1.2   What does C-SLang consist of?

C-SLang scripts can be used as compiled-in or as portable code. “Compiled-in” means that the script, being just a strangely looking C source code, is compiled and linked with the rest of the application. “Portable” means that the script can take a form of byte sequence, which can be executed in an application other than the one used to create it.

Thus, C-SLang comprises the following components:

1.3   What makes C-SLang different?

C-SLang source code is compiled into interpretable format by C compiler. Therefore, by linking script source with the interpreter, you get the compiled script automatically embedded in your application. This allows, for instance, to fully debug a C-SLang code in any luxurious integrated development environment, even if the target is a naughty microcontroller. By linking script source with the exporter, you can convert the automatically compiled script into completely portable and relocatable format.

 

This is what makes C-SLang unique:

1.       No additional tools needed. C-SLang source code is compiled into bytecode by a standard C compiler. Therefore, C-SLang source is simply unusually looking C source.

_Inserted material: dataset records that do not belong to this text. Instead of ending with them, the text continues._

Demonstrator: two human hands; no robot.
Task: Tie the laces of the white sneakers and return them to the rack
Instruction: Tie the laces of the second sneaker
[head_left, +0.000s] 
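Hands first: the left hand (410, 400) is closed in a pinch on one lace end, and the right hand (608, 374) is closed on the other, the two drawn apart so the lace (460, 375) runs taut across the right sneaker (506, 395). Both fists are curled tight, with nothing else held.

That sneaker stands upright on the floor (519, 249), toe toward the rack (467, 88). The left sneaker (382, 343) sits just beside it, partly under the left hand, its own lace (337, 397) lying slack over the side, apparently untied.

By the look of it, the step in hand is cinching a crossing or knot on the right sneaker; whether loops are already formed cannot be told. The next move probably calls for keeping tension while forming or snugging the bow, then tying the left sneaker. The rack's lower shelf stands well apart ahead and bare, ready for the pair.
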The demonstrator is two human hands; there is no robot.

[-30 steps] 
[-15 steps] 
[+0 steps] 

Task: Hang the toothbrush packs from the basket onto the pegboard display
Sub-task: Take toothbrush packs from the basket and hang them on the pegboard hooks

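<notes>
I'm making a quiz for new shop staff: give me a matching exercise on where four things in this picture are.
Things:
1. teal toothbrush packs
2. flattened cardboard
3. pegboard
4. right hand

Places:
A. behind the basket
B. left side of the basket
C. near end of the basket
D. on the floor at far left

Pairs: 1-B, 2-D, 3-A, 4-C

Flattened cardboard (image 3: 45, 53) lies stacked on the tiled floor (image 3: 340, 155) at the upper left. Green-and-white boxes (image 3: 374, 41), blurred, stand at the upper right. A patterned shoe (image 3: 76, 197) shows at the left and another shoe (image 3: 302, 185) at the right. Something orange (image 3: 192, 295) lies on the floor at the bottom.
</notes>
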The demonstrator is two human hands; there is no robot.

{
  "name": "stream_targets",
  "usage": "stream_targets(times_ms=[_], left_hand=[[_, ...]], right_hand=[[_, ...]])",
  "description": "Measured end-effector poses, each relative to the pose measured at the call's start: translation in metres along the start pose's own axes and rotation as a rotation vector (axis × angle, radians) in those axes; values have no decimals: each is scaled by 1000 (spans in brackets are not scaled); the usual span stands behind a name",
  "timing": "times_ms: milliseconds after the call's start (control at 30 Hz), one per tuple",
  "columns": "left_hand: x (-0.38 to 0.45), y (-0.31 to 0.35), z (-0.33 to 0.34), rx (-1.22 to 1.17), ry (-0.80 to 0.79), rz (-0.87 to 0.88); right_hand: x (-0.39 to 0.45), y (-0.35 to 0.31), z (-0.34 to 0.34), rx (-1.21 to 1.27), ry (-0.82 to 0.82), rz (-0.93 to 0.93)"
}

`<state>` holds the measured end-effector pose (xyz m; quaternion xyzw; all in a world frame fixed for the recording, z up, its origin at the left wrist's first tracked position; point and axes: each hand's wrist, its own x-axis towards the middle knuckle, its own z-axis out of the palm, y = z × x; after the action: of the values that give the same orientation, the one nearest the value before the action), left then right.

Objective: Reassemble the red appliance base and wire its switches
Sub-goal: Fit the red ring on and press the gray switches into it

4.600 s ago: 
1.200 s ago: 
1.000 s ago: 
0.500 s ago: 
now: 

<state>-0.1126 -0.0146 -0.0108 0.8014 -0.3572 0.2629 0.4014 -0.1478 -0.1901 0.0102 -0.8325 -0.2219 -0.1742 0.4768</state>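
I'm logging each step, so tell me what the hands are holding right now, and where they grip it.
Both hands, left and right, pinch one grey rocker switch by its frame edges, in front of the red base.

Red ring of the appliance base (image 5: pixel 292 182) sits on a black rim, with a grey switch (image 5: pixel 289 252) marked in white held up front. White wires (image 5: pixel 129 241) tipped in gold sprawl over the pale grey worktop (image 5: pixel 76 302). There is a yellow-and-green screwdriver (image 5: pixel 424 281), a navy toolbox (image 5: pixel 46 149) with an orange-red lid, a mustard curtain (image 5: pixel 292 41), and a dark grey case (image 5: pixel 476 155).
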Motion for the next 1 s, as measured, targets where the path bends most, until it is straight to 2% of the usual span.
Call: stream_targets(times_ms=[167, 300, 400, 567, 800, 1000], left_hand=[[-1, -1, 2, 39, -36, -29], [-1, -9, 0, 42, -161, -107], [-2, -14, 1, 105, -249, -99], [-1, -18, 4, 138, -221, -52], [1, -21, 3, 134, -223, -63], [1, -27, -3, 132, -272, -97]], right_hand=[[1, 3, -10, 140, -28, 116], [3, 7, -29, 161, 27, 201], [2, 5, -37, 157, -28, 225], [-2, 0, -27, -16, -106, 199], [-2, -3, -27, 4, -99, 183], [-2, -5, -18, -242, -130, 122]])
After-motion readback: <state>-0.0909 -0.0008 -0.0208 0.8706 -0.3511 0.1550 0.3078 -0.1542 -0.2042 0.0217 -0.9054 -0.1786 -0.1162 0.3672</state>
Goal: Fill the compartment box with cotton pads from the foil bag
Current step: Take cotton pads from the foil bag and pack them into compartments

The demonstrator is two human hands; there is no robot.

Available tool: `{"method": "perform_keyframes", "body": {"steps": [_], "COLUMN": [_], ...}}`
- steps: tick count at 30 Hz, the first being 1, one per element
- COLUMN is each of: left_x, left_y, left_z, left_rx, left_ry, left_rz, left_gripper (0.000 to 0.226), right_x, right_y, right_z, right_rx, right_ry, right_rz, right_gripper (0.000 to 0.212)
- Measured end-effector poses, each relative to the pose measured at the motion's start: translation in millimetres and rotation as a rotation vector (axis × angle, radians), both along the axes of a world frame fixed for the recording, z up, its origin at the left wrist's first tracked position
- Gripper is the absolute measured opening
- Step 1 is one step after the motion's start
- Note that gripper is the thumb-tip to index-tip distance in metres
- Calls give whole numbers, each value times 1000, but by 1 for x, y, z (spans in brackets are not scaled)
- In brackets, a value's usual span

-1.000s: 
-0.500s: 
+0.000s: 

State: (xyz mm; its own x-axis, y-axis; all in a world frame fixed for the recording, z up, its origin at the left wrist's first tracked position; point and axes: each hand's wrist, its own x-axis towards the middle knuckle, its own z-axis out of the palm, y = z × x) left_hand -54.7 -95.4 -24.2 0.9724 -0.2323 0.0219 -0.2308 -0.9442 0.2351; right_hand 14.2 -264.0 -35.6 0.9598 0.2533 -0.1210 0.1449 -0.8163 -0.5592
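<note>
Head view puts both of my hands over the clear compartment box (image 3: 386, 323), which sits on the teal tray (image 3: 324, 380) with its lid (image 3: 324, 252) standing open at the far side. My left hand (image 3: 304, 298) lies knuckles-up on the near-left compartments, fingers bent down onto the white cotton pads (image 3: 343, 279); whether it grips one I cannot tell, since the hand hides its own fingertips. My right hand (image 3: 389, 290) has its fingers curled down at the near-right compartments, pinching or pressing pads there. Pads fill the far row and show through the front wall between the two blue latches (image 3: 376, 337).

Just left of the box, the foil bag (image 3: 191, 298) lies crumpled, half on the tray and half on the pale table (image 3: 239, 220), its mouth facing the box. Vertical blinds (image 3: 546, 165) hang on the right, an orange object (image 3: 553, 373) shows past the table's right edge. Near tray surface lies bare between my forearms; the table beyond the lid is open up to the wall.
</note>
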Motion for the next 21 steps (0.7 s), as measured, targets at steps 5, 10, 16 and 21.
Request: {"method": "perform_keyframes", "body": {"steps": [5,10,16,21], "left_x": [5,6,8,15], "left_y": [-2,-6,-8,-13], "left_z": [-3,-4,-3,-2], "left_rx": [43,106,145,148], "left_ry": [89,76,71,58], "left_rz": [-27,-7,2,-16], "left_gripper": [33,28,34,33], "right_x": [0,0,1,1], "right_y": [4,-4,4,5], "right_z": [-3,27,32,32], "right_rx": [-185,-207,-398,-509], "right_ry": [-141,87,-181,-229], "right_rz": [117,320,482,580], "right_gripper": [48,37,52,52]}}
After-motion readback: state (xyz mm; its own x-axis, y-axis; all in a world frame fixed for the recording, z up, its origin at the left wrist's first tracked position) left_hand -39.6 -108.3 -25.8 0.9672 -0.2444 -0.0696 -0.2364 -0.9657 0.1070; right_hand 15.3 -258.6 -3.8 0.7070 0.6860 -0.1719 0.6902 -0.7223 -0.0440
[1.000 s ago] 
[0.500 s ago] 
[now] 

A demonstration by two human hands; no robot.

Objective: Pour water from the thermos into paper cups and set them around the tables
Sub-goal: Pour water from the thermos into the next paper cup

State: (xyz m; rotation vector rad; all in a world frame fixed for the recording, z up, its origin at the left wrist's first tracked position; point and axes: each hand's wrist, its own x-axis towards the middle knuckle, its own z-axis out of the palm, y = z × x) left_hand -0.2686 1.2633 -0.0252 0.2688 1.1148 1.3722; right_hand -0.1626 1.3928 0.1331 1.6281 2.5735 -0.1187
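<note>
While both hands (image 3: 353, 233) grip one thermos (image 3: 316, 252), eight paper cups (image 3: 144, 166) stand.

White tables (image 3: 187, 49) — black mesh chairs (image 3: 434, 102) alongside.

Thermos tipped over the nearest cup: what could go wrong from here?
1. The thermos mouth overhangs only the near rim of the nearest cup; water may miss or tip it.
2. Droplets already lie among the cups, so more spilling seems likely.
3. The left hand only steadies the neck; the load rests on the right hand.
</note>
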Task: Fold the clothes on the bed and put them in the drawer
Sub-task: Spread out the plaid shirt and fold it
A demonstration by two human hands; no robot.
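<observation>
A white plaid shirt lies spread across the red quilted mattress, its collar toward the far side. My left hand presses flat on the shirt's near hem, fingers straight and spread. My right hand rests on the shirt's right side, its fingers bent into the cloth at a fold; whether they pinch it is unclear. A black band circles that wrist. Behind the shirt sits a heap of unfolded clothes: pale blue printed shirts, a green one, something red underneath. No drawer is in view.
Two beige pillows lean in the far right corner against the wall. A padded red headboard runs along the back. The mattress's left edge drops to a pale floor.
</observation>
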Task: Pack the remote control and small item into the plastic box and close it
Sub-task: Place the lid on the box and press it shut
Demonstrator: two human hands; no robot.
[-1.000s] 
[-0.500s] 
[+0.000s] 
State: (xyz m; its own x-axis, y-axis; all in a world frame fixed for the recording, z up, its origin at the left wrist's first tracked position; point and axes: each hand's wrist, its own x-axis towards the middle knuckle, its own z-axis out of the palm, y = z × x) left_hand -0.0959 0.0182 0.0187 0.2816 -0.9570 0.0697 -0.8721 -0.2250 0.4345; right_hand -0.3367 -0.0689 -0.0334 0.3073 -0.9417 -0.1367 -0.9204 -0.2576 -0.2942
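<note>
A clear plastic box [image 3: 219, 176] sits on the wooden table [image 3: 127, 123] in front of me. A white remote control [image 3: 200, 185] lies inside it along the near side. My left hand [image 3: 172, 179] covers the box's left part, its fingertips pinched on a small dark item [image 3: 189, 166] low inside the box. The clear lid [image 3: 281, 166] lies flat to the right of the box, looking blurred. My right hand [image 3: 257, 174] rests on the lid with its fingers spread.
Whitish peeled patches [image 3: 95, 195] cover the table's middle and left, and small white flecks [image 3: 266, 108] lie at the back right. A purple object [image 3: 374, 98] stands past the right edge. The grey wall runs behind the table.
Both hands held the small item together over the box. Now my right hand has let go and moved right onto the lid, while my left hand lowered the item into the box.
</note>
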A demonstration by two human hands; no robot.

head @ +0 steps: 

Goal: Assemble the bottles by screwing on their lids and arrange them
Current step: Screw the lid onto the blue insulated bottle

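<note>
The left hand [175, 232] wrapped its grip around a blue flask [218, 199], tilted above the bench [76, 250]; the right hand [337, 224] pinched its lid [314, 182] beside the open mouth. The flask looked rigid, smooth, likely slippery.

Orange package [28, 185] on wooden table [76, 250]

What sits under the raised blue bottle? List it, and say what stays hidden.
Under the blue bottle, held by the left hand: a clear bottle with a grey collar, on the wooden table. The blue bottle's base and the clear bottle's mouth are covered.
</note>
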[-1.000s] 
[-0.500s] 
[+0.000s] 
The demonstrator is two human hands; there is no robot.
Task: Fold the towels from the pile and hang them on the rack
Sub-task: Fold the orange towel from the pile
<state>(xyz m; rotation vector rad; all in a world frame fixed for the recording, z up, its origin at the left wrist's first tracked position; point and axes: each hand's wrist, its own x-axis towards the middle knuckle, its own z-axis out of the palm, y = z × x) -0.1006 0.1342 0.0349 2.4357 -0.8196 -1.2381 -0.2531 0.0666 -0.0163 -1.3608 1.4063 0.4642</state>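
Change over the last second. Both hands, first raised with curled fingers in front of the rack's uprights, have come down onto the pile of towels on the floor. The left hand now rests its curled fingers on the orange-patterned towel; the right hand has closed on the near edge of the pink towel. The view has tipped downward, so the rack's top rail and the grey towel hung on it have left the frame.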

In fact, the output of the C preprocessor is a bunch of const data objects.

2.       The main design goal was to achieve good code density. Thus, C-SLang looks rather like assembler language of a single-address machine, extended with single-instruction search, calculated call and goto and some other advanced instructions. The design was inspired by architectures and instruction sets of 6800, 8086 and 8080 microprocessors, FORTRAN and Java.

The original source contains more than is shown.